Quería que éste hiciese también su fortuna y completar él su
capital. Sólo le arredraba la responsabilidad moral que contraía si
a Antonio, tan opuesto a esta clase de viajes, le ocurría una
desgracia.
Jamás
había tenido temor a la muerte; pero desde hacía dos años había
dado en la manía de que estaba cercano su fin. Siempre que se
separaba de sus hijos, me decía con pena:
-Temo
que no he de volverlos a ver.
Había
manifestado gran oposición a emprender este último viaje a
Barcelona. ¡A la Barcelona que él tanto estimaba! Parecía tener
cierto extraño presentimiento.
Le
faltaban ya pocos días para regresar cuando ocurrió en la capital
de Cataluña el fallecimiento de su hija Margarita, la más pequeña,
y quizás la que él más amaba. Esta desgracia le sumió en el más
profundo abatimiento. Salió para Puigcerdá el mismo día en que
recibió la fatal noticia, con objeto de aislarse y entregarse de
lleno a su dolor.
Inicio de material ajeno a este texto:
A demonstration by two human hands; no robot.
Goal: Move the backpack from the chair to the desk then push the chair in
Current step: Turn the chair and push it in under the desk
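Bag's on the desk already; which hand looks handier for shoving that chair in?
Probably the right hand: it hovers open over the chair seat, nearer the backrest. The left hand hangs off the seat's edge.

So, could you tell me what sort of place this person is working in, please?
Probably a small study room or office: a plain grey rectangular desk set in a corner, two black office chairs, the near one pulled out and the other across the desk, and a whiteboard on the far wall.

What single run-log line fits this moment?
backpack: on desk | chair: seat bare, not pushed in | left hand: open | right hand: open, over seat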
Llegó enfermo y hubo de hacer algunos días de
cama. Apenas restablecido partió a Cádiz, adonde llegó extenuado
por su enfermedad y por su pena. Descansó sólo un día y comenzó a
trabajar, aunque enfermo. A las pocas funciones le rindió el mal;
tuvo que permanecer en su lecho, y falleció el día 3 de Septiembre,
a las siete y quince minutos de la mañana.»